WHAT YOU NEED TO DO – When you reach the line containing "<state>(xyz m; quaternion" in the records below, start copying exactly, and stop once you have copied the line containing "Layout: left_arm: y".

TASK MATERIAL –
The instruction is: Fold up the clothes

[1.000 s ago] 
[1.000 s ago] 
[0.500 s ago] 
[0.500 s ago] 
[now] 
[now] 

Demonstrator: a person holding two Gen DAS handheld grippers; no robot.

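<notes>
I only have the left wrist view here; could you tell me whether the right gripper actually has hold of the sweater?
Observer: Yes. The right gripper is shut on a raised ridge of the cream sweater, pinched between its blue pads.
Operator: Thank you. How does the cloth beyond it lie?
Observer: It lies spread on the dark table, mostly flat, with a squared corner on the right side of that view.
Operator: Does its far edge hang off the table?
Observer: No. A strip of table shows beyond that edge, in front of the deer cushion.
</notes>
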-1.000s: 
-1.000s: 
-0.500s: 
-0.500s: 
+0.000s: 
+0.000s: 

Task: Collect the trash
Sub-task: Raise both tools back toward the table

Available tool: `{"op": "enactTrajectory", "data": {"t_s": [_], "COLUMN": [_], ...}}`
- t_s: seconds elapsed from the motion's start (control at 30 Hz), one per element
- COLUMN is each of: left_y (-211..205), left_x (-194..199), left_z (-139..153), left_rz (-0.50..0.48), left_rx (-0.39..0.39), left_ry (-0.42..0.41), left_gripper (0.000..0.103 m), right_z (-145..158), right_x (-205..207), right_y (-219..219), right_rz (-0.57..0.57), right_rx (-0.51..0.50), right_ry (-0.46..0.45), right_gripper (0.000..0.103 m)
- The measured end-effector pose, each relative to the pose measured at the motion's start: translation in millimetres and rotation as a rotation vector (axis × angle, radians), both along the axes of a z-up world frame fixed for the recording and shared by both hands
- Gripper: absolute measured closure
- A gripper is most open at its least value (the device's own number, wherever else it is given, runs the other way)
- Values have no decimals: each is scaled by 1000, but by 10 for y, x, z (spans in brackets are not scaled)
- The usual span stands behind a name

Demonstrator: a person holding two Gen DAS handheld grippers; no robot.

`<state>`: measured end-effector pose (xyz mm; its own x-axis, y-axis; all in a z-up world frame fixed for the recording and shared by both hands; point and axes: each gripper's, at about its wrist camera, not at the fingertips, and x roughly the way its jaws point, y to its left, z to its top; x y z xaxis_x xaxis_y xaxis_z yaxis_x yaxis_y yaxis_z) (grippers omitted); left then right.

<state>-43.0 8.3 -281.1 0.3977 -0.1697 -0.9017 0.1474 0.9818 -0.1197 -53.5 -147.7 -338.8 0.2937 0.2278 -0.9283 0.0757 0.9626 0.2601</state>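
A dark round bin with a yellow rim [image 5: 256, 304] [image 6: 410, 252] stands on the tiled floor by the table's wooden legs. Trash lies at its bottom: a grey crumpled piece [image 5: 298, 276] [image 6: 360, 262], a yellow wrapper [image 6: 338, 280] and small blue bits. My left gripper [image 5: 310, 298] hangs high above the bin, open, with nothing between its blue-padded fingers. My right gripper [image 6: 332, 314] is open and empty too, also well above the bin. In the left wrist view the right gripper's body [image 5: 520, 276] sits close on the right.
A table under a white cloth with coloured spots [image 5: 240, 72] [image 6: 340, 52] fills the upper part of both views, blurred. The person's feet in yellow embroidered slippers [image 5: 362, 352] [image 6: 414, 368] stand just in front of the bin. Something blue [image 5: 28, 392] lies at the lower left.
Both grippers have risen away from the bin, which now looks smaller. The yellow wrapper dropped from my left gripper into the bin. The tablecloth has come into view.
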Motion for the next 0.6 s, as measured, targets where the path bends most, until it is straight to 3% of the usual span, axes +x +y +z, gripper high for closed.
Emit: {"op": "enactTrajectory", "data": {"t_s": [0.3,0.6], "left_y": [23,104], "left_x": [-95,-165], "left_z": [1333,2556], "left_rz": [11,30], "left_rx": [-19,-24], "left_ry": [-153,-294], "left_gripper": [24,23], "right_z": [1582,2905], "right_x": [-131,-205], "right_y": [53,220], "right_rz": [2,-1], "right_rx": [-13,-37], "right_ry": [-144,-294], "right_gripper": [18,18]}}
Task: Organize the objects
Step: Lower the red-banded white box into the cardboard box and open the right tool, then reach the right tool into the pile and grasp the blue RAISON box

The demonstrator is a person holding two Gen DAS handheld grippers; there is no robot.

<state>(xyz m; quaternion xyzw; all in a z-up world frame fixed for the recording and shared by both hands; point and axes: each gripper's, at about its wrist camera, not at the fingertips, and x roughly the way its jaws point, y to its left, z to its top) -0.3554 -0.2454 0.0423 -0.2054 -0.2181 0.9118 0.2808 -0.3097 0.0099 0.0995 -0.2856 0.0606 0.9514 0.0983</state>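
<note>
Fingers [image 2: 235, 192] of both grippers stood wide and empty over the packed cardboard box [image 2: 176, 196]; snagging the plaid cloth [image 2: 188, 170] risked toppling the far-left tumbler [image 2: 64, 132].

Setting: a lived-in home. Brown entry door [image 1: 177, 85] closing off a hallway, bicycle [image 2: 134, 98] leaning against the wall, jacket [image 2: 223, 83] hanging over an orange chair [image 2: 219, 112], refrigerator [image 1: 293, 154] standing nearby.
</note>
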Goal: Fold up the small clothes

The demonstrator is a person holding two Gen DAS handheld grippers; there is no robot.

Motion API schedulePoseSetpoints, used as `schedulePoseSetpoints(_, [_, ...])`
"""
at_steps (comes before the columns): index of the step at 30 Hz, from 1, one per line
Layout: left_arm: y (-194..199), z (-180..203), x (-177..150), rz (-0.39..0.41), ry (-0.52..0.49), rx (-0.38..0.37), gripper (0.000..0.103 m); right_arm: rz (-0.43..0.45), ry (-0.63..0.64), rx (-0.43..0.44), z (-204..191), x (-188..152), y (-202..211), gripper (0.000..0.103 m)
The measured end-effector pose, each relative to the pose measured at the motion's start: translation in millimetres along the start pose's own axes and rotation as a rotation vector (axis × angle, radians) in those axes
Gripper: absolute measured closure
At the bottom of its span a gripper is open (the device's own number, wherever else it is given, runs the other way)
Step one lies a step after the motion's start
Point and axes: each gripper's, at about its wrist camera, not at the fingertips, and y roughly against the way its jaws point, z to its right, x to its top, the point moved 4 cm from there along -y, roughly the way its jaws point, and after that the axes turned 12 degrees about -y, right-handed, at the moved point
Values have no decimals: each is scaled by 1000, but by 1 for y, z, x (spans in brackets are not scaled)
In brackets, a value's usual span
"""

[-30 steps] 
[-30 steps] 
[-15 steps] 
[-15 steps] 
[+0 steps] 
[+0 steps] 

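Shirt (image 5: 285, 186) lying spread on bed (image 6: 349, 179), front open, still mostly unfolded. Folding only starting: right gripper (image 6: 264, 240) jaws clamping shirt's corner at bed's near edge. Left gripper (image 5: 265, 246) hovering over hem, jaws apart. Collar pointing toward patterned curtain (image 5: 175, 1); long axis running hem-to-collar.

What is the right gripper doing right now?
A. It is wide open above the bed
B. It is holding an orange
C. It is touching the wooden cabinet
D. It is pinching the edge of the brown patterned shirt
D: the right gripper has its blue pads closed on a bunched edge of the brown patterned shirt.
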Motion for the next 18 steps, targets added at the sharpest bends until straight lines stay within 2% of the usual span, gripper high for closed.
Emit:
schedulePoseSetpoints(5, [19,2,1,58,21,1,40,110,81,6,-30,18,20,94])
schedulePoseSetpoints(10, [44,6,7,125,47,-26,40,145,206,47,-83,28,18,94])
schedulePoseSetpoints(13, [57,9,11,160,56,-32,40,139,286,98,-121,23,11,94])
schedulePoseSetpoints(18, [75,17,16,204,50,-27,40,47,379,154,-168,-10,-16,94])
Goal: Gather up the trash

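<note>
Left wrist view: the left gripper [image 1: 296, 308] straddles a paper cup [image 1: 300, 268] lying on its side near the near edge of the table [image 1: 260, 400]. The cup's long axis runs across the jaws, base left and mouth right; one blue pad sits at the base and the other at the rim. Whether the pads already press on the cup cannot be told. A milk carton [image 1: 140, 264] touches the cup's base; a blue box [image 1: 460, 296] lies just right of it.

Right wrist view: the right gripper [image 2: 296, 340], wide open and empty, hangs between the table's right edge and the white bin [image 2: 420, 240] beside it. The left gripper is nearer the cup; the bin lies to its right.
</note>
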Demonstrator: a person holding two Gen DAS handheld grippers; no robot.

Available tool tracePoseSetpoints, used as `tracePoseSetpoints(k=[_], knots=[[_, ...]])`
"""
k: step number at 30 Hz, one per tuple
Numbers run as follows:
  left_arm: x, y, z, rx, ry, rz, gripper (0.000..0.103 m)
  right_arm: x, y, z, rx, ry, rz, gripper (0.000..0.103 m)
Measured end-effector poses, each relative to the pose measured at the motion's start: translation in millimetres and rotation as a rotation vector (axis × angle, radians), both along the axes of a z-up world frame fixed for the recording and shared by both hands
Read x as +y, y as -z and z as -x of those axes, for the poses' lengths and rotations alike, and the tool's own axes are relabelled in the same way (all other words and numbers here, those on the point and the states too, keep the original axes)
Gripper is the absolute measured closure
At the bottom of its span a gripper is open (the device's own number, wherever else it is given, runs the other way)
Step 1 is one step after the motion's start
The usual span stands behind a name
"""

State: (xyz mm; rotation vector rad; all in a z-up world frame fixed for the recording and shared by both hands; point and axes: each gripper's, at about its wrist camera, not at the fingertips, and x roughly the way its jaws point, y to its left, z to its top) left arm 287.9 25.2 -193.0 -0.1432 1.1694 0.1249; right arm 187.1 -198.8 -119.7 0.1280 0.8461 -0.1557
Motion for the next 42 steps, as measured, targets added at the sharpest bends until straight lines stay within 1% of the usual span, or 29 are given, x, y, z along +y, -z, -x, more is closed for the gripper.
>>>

RESPONSE TO THE EXERCISE –
<state>(xyz m; quaternion xyzw; all in a z-up world frame fixed for the recording and shared by both hands; point and axes: each gripper's, at about its wrist camera, not at the fingertips, and x roughly the way its jaws point, y to its left, z to its top) -0.3554 -0.2454 0.0423 -0.2054 -0.2181 0.9118 0.2808 -0.3097 0.0099 0.0995 -0.2856 0.0606 0.9514 0.0983</state>
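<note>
Fingers [image 2: 235, 192] of both grippers stood wide and empty over the packed cardboard box [image 2: 176, 196]; snagging the plaid cloth [image 2: 188, 170] risked toppling the far-left tumbler [image 2: 64, 132].

Setting: a lived-in home. Brown entry door [image 1: 177, 85] closing off a hallway, bicycle [image 2: 134, 98] leaning against the wall, jacket [image 2: 223, 83] hanging over an orange chair [image 2: 219, 112], refrigerator [image 1: 293, 154] standing nearby.
</note>
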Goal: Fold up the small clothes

The demonstrator is a person holding two Gen DAS handheld grippers; there is no robot.

Motion API schedulePoseSetpoints, used as `schedulePoseSetpoints(_, [_, ...])`
"""
at_steps (comes before the columns): index of the step at 30 Hz, from 1, one per line
Layout: left_arm: y (-194..199), z (-180..203), x (-177..150), rz (-0.39..0.41), ry (-0.52..0.49), rx (-0.38..0.37), gripper (0.000..0.103 m); right_arm: rz (-0.43..0.45), ry (-0.63..0.64), rx (-0.43..0.44), z (-204..191), x (-188..152), y (-202..211), gripper (0.000..0.103 m)

The answer contains nothing more.